Return all lines of the records that contain the word "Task".
-------- Given information --------
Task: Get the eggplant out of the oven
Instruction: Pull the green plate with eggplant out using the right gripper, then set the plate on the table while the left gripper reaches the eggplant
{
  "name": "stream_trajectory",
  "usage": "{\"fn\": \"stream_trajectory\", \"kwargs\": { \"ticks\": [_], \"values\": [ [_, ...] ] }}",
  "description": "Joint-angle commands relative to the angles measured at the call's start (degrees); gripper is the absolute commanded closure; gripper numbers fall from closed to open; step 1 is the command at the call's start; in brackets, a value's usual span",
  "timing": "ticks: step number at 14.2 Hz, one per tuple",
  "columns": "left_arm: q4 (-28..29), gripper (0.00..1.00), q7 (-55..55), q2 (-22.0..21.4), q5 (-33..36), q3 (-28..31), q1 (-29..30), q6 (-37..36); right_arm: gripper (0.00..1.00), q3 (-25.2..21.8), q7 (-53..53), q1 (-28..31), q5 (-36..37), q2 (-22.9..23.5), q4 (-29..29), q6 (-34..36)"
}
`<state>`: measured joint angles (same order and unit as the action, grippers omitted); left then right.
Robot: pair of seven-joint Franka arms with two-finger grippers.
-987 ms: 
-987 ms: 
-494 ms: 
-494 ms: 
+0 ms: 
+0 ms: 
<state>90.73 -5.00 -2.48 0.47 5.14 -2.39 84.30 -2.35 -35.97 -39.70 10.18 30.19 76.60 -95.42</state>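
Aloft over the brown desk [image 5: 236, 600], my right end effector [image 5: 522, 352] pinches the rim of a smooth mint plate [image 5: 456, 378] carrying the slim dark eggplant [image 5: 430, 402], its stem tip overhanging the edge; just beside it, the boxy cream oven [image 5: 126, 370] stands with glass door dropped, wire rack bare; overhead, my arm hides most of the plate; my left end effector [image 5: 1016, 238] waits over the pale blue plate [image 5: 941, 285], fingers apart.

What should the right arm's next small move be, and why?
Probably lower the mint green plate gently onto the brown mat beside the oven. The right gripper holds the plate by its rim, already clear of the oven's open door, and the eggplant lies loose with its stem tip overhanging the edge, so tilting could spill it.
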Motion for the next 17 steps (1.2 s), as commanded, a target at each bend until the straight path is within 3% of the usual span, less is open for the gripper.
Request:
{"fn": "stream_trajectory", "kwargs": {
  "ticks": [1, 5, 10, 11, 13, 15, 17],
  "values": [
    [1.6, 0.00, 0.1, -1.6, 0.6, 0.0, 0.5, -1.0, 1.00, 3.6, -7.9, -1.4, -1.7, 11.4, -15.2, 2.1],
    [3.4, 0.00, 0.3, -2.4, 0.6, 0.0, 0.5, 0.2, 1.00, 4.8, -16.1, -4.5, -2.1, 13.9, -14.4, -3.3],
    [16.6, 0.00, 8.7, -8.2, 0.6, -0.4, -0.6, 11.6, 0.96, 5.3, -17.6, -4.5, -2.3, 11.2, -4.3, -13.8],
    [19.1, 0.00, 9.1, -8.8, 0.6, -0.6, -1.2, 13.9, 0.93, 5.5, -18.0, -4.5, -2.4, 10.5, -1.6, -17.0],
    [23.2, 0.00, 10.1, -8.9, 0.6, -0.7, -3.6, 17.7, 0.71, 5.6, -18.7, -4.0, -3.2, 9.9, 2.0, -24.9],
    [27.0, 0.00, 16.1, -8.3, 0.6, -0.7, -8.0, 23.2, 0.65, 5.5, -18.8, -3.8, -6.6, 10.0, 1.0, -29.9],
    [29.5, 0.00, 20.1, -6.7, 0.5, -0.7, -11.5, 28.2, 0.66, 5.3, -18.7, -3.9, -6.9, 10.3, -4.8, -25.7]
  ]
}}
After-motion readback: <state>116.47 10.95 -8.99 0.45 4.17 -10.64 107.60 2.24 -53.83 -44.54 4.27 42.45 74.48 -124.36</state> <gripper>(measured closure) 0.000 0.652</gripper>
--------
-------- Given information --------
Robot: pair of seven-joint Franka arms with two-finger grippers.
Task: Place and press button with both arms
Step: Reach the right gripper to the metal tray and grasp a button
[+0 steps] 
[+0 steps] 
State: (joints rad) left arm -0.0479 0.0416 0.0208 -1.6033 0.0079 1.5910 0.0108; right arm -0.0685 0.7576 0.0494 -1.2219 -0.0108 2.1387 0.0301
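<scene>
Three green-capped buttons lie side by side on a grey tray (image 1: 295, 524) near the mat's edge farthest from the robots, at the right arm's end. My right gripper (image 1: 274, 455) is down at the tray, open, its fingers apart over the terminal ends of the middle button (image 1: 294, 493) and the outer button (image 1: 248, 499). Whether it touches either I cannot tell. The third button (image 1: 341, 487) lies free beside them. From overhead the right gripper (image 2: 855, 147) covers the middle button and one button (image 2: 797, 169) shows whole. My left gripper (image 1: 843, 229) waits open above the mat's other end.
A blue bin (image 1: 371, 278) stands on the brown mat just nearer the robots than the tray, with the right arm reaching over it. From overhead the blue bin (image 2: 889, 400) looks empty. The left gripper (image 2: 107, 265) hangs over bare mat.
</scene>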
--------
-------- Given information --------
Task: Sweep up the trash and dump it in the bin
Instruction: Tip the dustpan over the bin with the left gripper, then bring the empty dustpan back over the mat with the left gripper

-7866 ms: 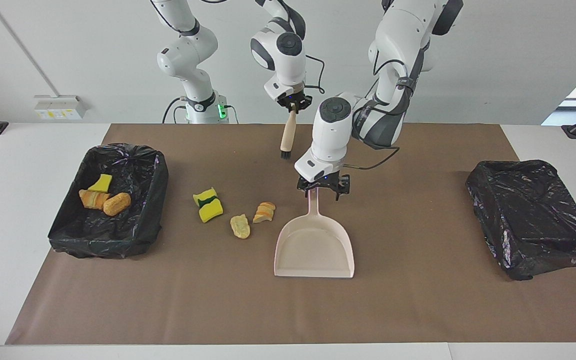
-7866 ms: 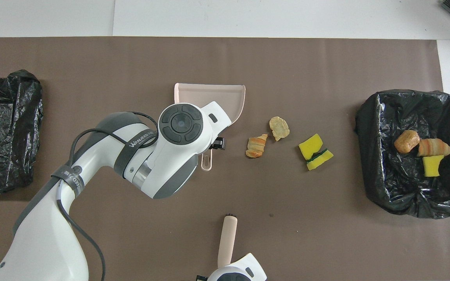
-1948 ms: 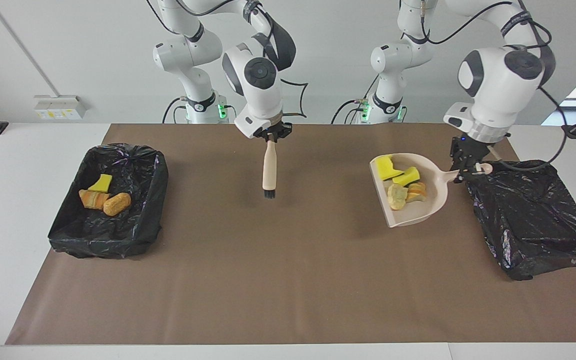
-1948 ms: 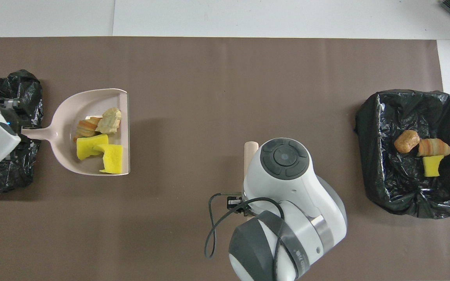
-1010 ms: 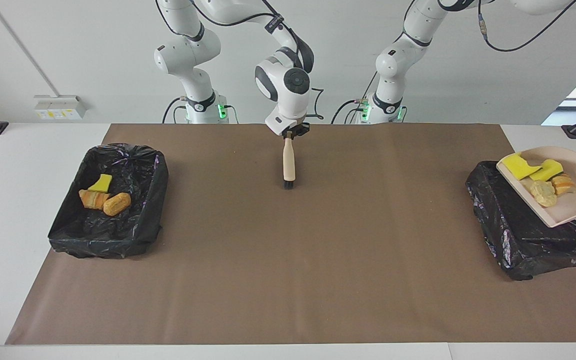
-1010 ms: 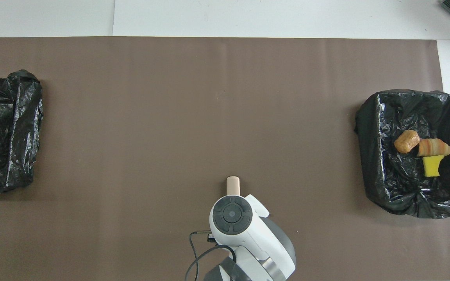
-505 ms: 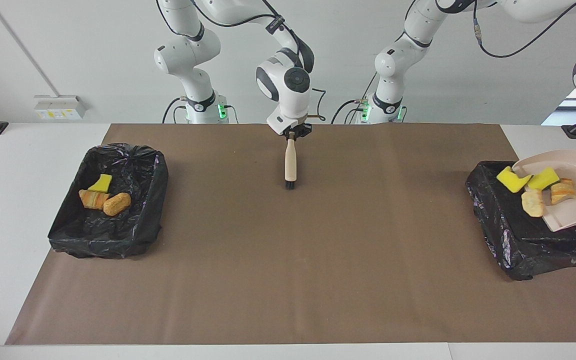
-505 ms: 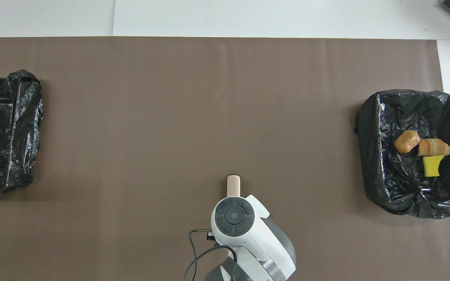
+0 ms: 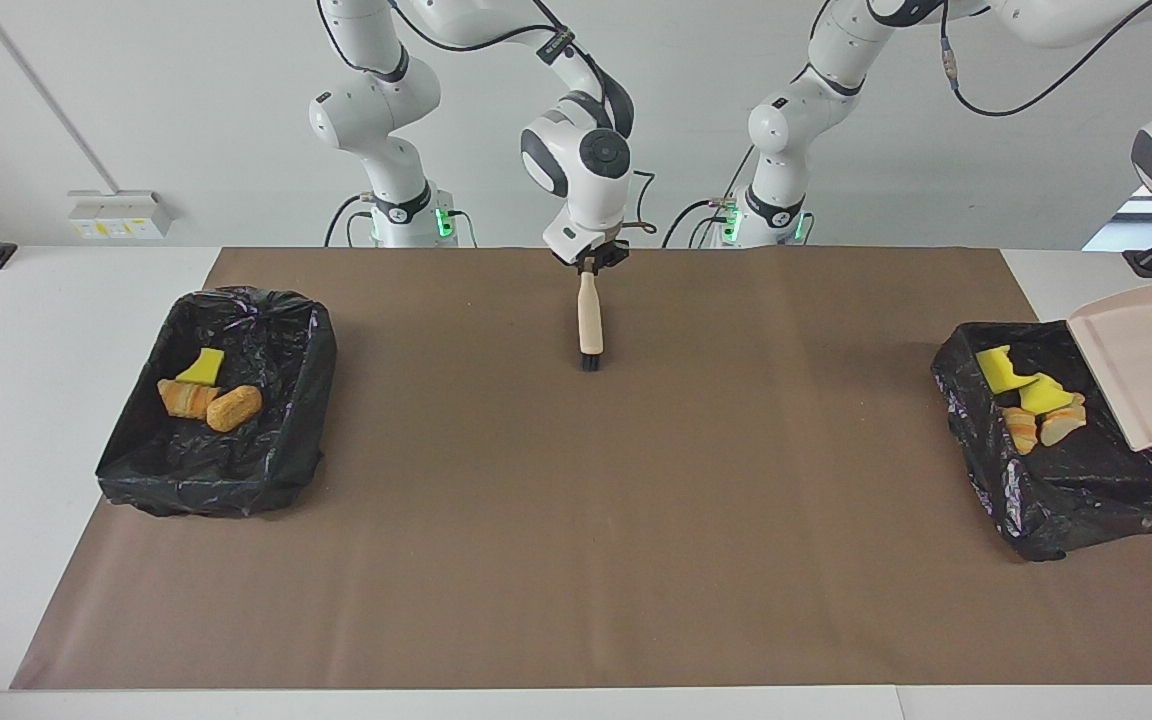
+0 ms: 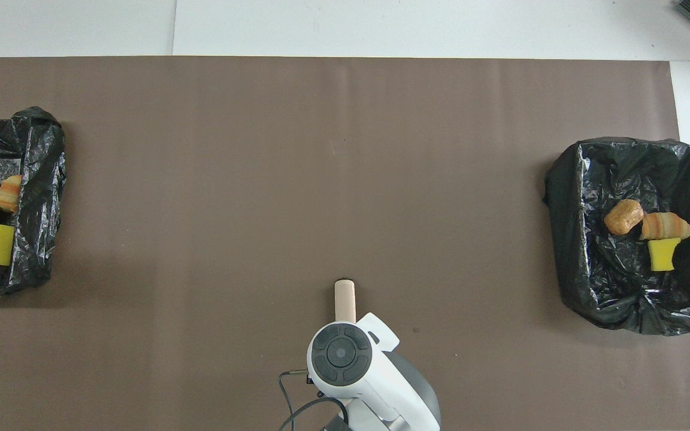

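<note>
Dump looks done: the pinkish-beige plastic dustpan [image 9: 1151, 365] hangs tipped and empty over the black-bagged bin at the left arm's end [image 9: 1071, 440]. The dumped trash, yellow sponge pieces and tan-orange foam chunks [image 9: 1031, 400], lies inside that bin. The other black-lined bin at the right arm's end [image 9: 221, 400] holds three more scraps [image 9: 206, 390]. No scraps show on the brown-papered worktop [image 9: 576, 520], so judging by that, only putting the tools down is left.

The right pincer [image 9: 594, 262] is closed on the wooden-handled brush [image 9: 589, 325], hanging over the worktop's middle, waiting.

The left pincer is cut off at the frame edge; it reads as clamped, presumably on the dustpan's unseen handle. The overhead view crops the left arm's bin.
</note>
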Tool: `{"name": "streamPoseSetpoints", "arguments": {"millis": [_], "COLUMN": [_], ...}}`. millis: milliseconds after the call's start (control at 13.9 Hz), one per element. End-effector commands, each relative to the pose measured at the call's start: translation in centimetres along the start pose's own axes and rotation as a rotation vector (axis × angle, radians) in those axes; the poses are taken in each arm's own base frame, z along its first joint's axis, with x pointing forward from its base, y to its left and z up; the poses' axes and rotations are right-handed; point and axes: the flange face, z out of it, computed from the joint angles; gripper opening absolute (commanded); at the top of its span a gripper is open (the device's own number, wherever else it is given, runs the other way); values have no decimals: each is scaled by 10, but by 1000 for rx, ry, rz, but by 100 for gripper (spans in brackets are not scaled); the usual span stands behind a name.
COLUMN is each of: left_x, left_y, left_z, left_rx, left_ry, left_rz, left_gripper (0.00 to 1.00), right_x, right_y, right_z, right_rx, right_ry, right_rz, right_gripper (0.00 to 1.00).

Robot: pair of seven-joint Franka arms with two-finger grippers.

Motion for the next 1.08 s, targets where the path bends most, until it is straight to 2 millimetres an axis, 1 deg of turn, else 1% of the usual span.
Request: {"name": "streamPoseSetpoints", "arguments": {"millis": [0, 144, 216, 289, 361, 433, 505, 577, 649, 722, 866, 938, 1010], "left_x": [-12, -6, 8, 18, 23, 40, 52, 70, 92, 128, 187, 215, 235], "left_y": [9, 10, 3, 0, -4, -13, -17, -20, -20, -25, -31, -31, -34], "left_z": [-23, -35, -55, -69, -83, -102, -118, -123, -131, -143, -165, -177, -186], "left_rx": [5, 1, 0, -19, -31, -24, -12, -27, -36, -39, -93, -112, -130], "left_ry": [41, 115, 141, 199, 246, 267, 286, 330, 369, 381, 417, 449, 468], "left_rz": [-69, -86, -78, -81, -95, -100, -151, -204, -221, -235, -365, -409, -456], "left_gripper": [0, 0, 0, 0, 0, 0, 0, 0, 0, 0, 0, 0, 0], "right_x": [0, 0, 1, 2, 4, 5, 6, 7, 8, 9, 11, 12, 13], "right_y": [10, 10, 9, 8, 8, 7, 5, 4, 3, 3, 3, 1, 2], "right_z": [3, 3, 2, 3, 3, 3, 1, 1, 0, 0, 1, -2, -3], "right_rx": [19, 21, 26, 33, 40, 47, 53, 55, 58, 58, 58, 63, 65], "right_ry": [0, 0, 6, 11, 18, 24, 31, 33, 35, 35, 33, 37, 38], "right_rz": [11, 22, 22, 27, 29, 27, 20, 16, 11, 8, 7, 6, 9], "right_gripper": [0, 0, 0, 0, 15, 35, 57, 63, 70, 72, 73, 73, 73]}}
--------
Answer for this exercise:
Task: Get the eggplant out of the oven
Task: Place and press button with both arms
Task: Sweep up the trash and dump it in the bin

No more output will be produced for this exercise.